=== Begin Enclosure ===

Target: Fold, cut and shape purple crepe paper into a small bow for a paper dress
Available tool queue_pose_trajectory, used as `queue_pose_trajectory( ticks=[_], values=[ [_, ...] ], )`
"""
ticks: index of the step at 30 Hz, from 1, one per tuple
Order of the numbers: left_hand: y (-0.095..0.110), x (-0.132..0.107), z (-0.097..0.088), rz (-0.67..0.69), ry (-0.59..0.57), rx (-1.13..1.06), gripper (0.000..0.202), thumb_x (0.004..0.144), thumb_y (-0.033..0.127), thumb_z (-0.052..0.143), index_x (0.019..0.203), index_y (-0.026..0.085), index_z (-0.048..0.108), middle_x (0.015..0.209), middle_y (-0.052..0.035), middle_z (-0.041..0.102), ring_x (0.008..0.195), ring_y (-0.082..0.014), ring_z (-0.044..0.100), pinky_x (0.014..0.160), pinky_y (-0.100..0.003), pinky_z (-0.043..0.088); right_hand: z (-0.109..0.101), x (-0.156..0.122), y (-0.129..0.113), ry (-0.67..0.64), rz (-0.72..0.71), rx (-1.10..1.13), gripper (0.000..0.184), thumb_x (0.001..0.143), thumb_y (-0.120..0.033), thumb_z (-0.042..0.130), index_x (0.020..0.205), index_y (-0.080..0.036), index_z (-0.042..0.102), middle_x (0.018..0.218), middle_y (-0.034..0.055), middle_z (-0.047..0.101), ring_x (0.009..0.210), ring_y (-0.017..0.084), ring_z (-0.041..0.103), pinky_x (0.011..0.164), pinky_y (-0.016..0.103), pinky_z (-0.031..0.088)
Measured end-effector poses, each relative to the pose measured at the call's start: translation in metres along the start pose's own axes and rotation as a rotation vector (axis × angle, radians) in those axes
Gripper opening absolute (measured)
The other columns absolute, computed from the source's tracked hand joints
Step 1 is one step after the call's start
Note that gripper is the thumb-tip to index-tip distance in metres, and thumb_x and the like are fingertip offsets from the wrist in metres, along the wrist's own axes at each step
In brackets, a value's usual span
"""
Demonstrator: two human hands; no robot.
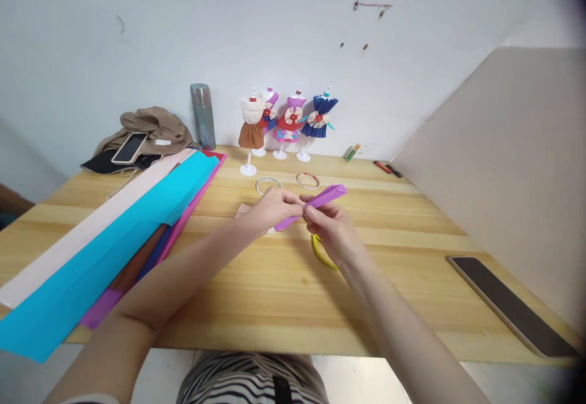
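Observation:
A narrow folded strip of purple crepe paper [330,194] is held above the middle of the table, slanting up to the right. My left hand [279,205] pinches it near its middle, fingers closed. Right beside it, my right hand [332,224] grips the same strip between thumb and fingers. Under my right hand lies a yellow ring [321,254], partly covered by the hand; it looks like a tape roll. A pale pink pleated piece [242,210] rests on the table behind my left wrist. Two thin rings, one white [269,184] and one reddish [307,180], lie just beyond my hands.
Long crepe paper sheets, blue [114,242] on top, cover the left side. Several small dressed mannequins [293,117] stand at the back beside a thermos [203,116]. A cap [151,124] and phone [129,148] lie back left. A dark flat device [508,306] lies right.

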State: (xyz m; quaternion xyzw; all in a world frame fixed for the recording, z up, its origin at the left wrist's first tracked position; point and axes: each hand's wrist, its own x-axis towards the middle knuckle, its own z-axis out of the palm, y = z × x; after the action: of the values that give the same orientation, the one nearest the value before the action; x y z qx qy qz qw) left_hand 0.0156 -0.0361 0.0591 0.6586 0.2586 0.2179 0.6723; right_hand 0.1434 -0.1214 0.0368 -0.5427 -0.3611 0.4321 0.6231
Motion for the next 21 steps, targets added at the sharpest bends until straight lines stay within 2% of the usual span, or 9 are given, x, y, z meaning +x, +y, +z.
queue_pose_trajectory(
  ticks=[3, 6, 8, 10, 12, 14, 17, 21],
  values=[
    [-0.001, -0.001, 0.003, 0.022, 0.097, 0.201, 0.016, 0.077, 0.015, 0.060, 0.062, 0.014, 0.066, 0.055, 0.0026, 0.054, 0.053, -0.0088, 0.048, 0.052, -0.023, 0.036, 0.004, 0.003, 0.005, 0.075, 0.010, 0.088, 0.035, 0.055, -0.039, 0.083, 0.081, -0.020, 0.069, 0.060, -0.0041, 0.051, 0.054, 0.009, 0.036, 0.051, 0.026, 0.028],
    [0.000, -0.003, 0.006, 0.164, 0.167, 0.399, 0.018, 0.078, 0.015, 0.059, 0.062, 0.014, 0.066, 0.059, 0.0018, 0.055, 0.057, -0.0094, 0.049, 0.054, -0.023, 0.037, 0.003, 0.005, 0.009, 0.110, -0.019, 0.134, 0.032, 0.055, -0.038, 0.083, 0.077, -0.020, 0.068, 0.059, -0.0040, 0.051, 0.053, 0.009, 0.033, 0.051, 0.027, 0.027],
    [0.001, -0.006, 0.008, 0.283, 0.205, 0.496, 0.015, 0.080, 0.018, 0.060, 0.071, 0.014, 0.071, 0.070, -0.0007, 0.062, 0.065, -0.0116, 0.056, 0.059, -0.024, 0.041, 0.002, 0.006, 0.010, 0.134, -0.051, 0.164, 0.032, 0.055, -0.038, 0.083, 0.076, -0.021, 0.067, 0.060, -0.0040, 0.052, 0.052, 0.009, 0.032, 0.050, 0.027, 0.027],
    [0.001, -0.008, 0.008, 0.344, 0.226, 0.546, 0.014, 0.081, 0.022, 0.064, 0.087, 0.016, 0.075, 0.082, -0.0031, 0.069, 0.075, -0.0147, 0.061, 0.065, -0.025, 0.046, 0.001, 0.007, 0.010, 0.149, -0.094, 0.209, 0.032, 0.054, -0.038, 0.085, 0.075, -0.021, 0.066, 0.060, -0.0042, 0.051, 0.052, 0.009, 0.033, 0.050, 0.027, 0.028],
    [0.001, -0.009, 0.007, 0.352, 0.225, 0.563, 0.024, 0.080, 0.028, 0.068, 0.102, 0.017, 0.074, 0.091, -0.0048, 0.072, 0.080, -0.0169, 0.064, 0.071, -0.026, 0.049, 0.000, 0.007, 0.009, 0.157, -0.153, 0.253, 0.033, 0.055, -0.038, 0.086, 0.075, -0.021, 0.066, 0.058, -0.0049, 0.048, 0.052, 0.009, 0.035, 0.050, 0.026, 0.030],
    [0.002, -0.009, 0.006, 0.332, 0.179, 0.558, 0.030, 0.081, 0.032, 0.069, 0.107, 0.018, 0.073, 0.092, -0.0044, 0.073, 0.078, -0.0164, 0.064, 0.070, -0.026, 0.049, -0.001, 0.008, 0.008, 0.165, -0.216, 0.290, 0.034, 0.055, -0.039, 0.087, 0.076, -0.022, 0.066, 0.055, -0.0064, 0.044, 0.051, 0.008, 0.034, 0.048, 0.026, 0.030],
    [0.003, -0.010, 0.004, 0.316, 0.085, 0.564, 0.024, 0.087, 0.035, 0.062, 0.098, 0.018, 0.075, 0.082, -0.0008, 0.072, 0.067, -0.0118, 0.059, 0.063, -0.023, 0.045, -0.004, 0.008, 0.008, 0.161, -0.289, 0.371, 0.033, 0.055, -0.037, 0.089, 0.075, -0.022, 0.067, 0.053, -0.0078, 0.041, 0.049, 0.007, 0.032, 0.046, 0.024, 0.028],
    [0.010, -0.009, -0.007, 0.315, 0.084, 0.716, 0.022, 0.087, 0.031, 0.060, 0.077, 0.015, 0.072, 0.059, 0.0029, 0.059, 0.057, -0.0090, 0.049, 0.055, -0.021, 0.037, -0.007, 0.006, 0.007, 0.134, -0.331, 0.468, 0.029, 0.056, -0.033, 0.091, 0.070, -0.022, 0.068, 0.054, -0.0084, 0.037, 0.048, 0.005, 0.030, 0.045, 0.023, 0.027]
  ],
)
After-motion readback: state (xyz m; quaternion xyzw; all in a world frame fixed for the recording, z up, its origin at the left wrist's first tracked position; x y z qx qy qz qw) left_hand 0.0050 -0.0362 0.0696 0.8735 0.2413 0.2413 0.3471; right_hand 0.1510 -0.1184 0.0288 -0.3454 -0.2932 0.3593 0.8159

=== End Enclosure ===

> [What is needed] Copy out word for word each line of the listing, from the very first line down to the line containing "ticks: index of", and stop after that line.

> [Exercise result]
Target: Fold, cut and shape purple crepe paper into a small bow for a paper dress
Available tool queue_pose_trajectory, used as `queue_pose_trajectory( ticks=[_], values=[ [_, ...] ], )`
"""
ticks: index of the step at 30 Hz, from 1, one per tuple

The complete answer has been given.